Kapalıçarşılarda ziynet eşyası seyri yapmamalı.

Kayseri Pastırmasına pala sallamamalı.

Bir diplomasi, bir karşılıklılık olmalı.

Davet alsa Tokat’ın Reşadiye ilçesine gidecek.

Van’ın Çaldıran ilçesi Bezirhane köyü’ndeki düğüne gidecek.

Trabzon’un Ağaçlı köyündeki Ali Dayı’nın torun sünnetine bile gidecek.

Ve adına “temasta bulunmak üzere” diyecek.

Ancak bu kadar da olmaz.

Bu kadar da her davete atlama olmaz.

Hem olmaz, hem yakışık almaz.

Çünkü Tatar bir Başbakan, KKTC Başbakanı.

*****

Hem önce bir hayal ediniz.

Tayyip Erdoğan, Tatlısu Belediye Başkanı davetine gelir mi?

Eroğan’ı geçiyorum.

Ekrem İmamoğlu, Serhatköy muhtarının davetine icabet eder mi?

Ederse de bunun bir yolu, bir yordamı, bir adabı olur.

Biliyorum Tatar, Türkiye’yi gezmek istiyor.

Türk vatandaşının sevgisini harmanlamak istiyor.

Ama yolu bu değil.

Bu yapılan başka bişey.

Bu yapılan Kayseri Pastırmalı temas.

Bu yapılan Kayseri Pastırması soslu iletişim.

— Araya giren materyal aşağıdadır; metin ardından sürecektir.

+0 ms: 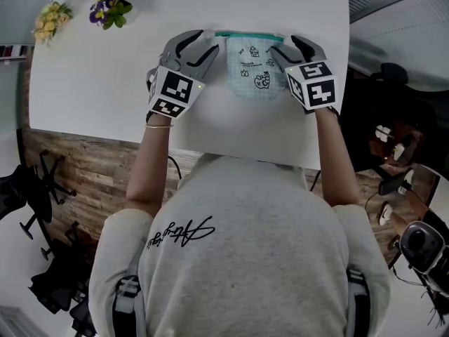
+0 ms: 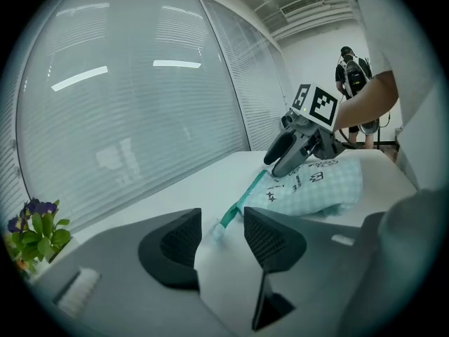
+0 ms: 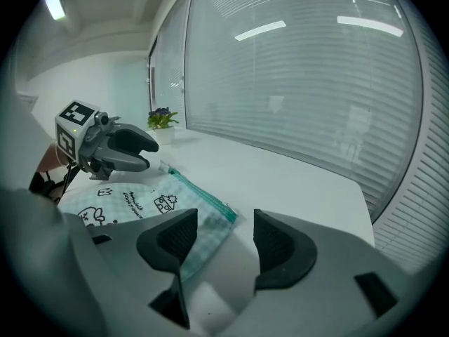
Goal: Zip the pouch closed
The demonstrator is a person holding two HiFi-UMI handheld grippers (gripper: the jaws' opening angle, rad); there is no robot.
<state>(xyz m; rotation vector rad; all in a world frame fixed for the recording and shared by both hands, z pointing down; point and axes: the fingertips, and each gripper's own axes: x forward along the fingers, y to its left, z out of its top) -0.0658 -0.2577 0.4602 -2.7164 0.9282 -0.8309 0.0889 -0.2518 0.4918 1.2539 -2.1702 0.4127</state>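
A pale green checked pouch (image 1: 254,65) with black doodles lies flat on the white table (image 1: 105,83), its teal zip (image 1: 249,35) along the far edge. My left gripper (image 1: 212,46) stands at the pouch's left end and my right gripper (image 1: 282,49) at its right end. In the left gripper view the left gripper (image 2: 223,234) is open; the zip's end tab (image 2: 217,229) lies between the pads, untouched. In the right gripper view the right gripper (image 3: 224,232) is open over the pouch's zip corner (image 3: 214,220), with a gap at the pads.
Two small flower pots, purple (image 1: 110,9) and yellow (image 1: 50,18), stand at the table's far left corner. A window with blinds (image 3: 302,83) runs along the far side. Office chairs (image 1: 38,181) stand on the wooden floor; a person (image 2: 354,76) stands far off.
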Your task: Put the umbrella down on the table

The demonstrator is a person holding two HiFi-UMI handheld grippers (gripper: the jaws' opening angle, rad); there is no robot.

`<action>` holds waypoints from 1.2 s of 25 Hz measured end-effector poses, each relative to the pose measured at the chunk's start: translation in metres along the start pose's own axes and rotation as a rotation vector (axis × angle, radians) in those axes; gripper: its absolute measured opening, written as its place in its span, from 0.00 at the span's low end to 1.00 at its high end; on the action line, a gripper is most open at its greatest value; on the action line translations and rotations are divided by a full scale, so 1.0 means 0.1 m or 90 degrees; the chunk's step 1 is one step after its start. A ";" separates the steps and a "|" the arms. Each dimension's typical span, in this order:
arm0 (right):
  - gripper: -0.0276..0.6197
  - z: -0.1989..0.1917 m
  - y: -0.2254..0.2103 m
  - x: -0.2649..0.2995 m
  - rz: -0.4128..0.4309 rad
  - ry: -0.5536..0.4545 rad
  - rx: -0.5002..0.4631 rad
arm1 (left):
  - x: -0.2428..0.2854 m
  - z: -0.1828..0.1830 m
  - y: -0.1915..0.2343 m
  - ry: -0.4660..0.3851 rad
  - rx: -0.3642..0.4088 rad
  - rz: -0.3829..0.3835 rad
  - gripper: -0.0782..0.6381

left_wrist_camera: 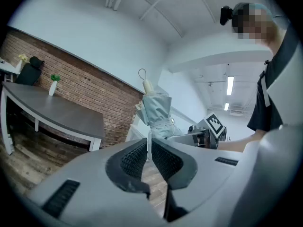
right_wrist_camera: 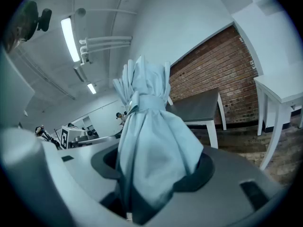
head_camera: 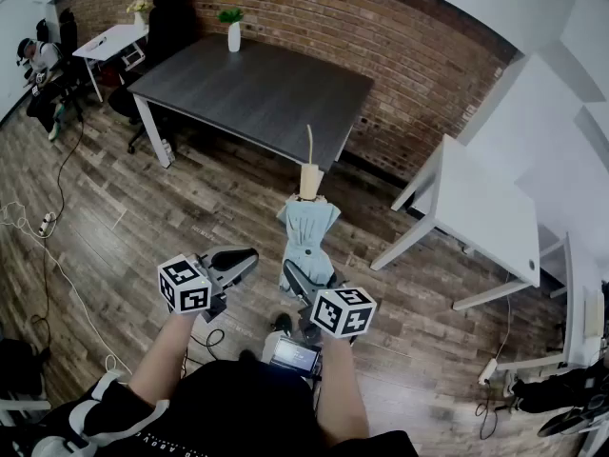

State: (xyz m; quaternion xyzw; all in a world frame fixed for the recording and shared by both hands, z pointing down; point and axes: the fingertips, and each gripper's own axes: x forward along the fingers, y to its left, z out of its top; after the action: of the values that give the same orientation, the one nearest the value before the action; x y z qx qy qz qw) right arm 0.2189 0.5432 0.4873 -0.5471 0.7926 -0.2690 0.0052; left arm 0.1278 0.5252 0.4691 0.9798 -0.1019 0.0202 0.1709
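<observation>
A folded light-blue umbrella (head_camera: pixel 306 236) stands upright over the wooden floor, its tan handle (head_camera: pixel 309 181) on top. My right gripper (head_camera: pixel 297 276) is shut on the lower part of its bunched fabric (right_wrist_camera: pixel 151 141), which bulges out between the two jaws. My left gripper (head_camera: pixel 243 257) is just left of the umbrella and apart from it. Its jaws are shut with only a thin slit between them and nothing in it; in the left gripper view the umbrella (left_wrist_camera: pixel 157 109) shows beyond them. The dark grey table (head_camera: pixel 247 93) stands farther ahead by the brick wall.
A white vase with a green plant (head_camera: pixel 234 34) stands at the table's far edge. A white table (head_camera: pixel 485 212) is to the right, and a white desk (head_camera: pixel 109 41) and a black chair (head_camera: pixel 171 17) are at back left. A person (head_camera: pixel 38 65) sits far left. Cables (head_camera: pixel 48 222) lie on the floor.
</observation>
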 end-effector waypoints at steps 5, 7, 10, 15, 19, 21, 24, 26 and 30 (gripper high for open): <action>0.46 0.02 0.02 0.01 0.001 0.001 -0.006 | -0.02 0.02 0.01 -0.013 -0.005 0.008 0.16; 0.46 0.03 0.02 -0.01 0.000 0.001 -0.007 | 0.00 0.04 0.00 -0.016 -0.008 0.009 0.16; 0.46 0.02 0.05 -0.04 0.000 -0.001 -0.006 | 0.00 0.04 -0.02 -0.018 -0.011 0.007 0.16; 0.46 -0.02 0.06 -0.09 -0.006 -0.005 0.013 | 0.01 0.00 -0.14 -0.019 -0.001 -0.016 0.16; 0.46 -0.01 0.02 -0.13 -0.007 -0.013 0.026 | 0.06 0.00 -0.19 -0.017 -0.001 -0.027 0.16; 0.46 -0.01 0.02 -0.15 -0.007 -0.014 0.026 | 0.08 -0.02 -0.21 -0.016 -0.003 -0.034 0.16; 0.46 -0.02 0.01 -0.16 -0.006 -0.014 0.024 | 0.09 -0.06 -0.25 -0.013 -0.003 -0.041 0.16; 0.46 -0.03 0.02 -0.16 -0.005 -0.015 0.022 | 0.10 -0.08 -0.27 -0.011 -0.004 -0.046 0.13; 0.46 -0.03 0.02 -0.15 -0.004 -0.013 0.020 | 0.11 -0.09 -0.27 -0.007 -0.009 -0.050 0.11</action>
State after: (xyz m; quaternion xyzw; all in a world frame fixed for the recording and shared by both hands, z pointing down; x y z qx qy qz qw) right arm 0.2221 0.5577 0.4842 -0.5522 0.7865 -0.2757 0.0211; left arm 0.1437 0.5514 0.4697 0.9819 -0.0647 0.0073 0.1778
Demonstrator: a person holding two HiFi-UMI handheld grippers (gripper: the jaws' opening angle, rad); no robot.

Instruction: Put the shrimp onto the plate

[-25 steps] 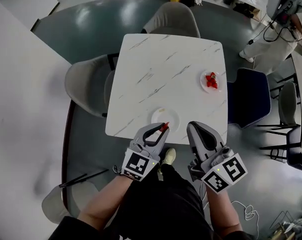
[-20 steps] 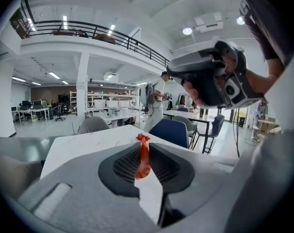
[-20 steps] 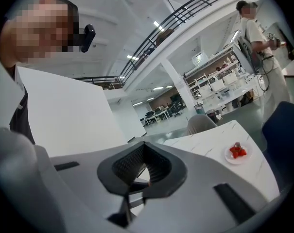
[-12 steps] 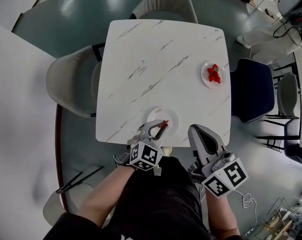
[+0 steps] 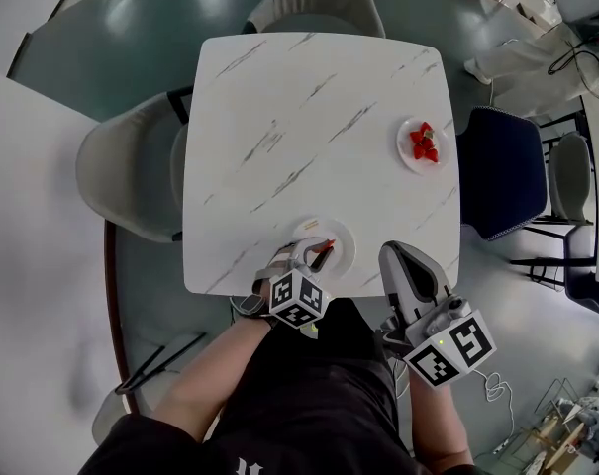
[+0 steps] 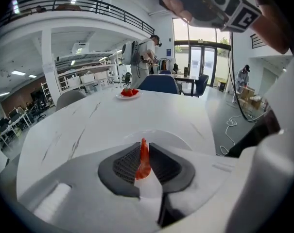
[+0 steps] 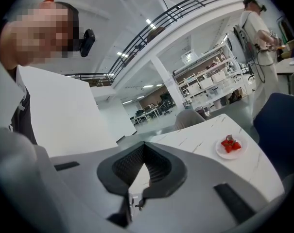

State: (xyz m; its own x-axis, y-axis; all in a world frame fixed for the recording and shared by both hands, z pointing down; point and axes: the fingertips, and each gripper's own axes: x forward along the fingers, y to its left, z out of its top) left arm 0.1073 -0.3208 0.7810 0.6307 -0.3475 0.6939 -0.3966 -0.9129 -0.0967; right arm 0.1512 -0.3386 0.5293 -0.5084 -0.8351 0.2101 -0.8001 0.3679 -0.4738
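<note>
My left gripper (image 5: 322,252) is shut on a red shrimp (image 5: 325,249) and holds it just over the empty white plate (image 5: 339,236) at the near edge of the marble table (image 5: 309,117). In the left gripper view the shrimp (image 6: 144,159) stands upright, pinched between the dark pads, with the plate (image 6: 168,140) right behind it. A second small plate (image 5: 406,152) with several red shrimps (image 5: 423,143) sits near the table's right edge. My right gripper (image 5: 402,255) hovers at the near right corner, shut and empty; its own view shows the jaws (image 7: 144,160) closed on nothing.
A grey chair (image 5: 121,176) stands at the table's left, another (image 5: 314,3) at the far side, and a dark blue chair (image 5: 502,171) at the right. A person in white (image 5: 542,47) stands beyond the far right. The shrimp plate (image 7: 231,146) shows far off in the right gripper view.
The left gripper has moved forward with the shrimp, from the table's near edge to over the empty plate. The right gripper has stayed near the corner.
</note>
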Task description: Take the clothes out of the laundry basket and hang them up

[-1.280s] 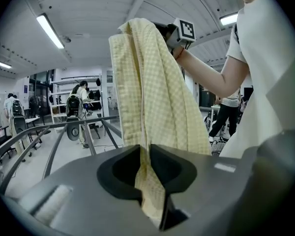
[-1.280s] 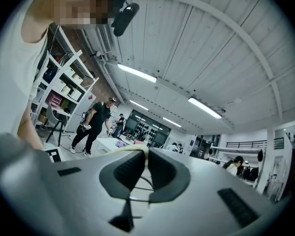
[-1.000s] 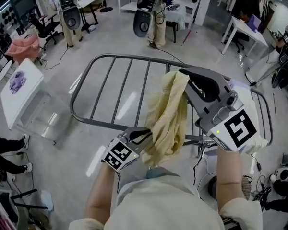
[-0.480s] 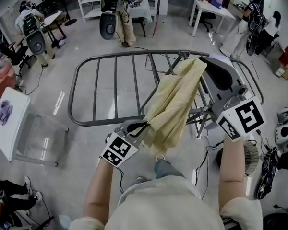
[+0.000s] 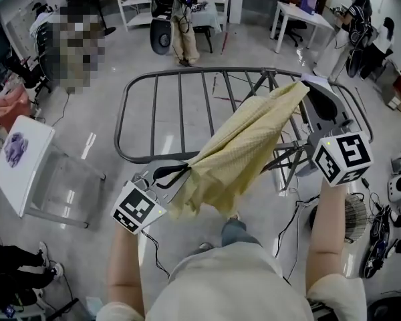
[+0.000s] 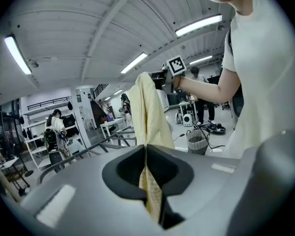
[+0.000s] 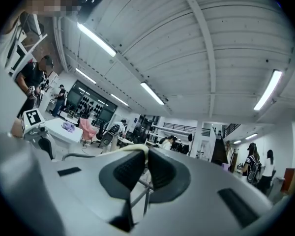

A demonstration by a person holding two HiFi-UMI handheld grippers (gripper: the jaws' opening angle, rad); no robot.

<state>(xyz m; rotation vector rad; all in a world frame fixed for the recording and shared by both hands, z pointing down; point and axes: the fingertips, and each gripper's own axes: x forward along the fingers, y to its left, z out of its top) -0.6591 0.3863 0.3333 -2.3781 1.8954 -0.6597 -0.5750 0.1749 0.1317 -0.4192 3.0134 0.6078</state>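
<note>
A pale yellow cloth (image 5: 244, 149) is stretched slantwise above the grey metal drying rack (image 5: 180, 79) in the head view. My left gripper (image 5: 180, 174) is shut on the cloth's lower left end, in front of the rack's near rail. My right gripper (image 5: 309, 91) is shut on its upper right end, over the rack's right side. In the left gripper view the cloth (image 6: 148, 114) runs up from the closed left gripper (image 6: 146, 157) toward the right gripper's marker cube (image 6: 176, 66). In the right gripper view a thin fold of cloth (image 7: 130, 151) lies pinched at the right gripper (image 7: 146, 157).
A white table (image 5: 17, 156) with a purple item stands at the left, beside a clear stand (image 5: 70, 186). Pink fabric (image 5: 7, 105) lies farther left. A round fan (image 5: 353, 221) and cables sit on the floor at the right. People with equipment stand at the back.
My left gripper has moved left and away from the right one, drawing the bunched cloth out into a taut diagonal. My right gripper has shifted right over the rack.
</note>
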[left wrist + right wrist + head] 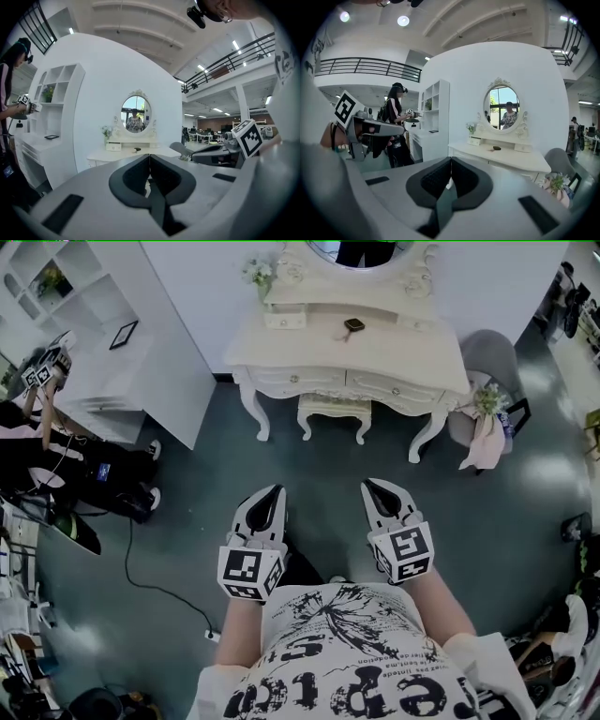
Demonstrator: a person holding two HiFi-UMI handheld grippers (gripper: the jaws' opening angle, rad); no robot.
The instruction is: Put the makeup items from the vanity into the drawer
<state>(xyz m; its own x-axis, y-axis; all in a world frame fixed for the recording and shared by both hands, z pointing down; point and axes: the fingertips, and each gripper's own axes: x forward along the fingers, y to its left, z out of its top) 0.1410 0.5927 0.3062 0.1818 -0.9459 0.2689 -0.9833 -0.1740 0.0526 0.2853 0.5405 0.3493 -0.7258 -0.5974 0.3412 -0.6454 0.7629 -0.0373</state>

Adına da “Başbakan Teması” diyoruz.

Yani masafları devletten karşılanan temaslar.

*****

Olmaz Sayın Başbakan.

Olmaz Sayın Tatar.

Her davete cumburlop atlanması hoş olmuyor.

Adına “temas” diyerek masrafı devlete ödetmek de hoş olmuyor.

Ciddi ciddi uyaran yok mu Başbakanı acaba?

Hani bazan kimseyi dinlemediğini de biliyorum ama!

En azından Eroğlu olsun uyarsın artık.

Başbakanlığın köylerde, mezralarda “temaslarda bulunmak” olmadığını.

Başbakanlığın Kayseri Pastırmasına pala sallamak da olmadığını.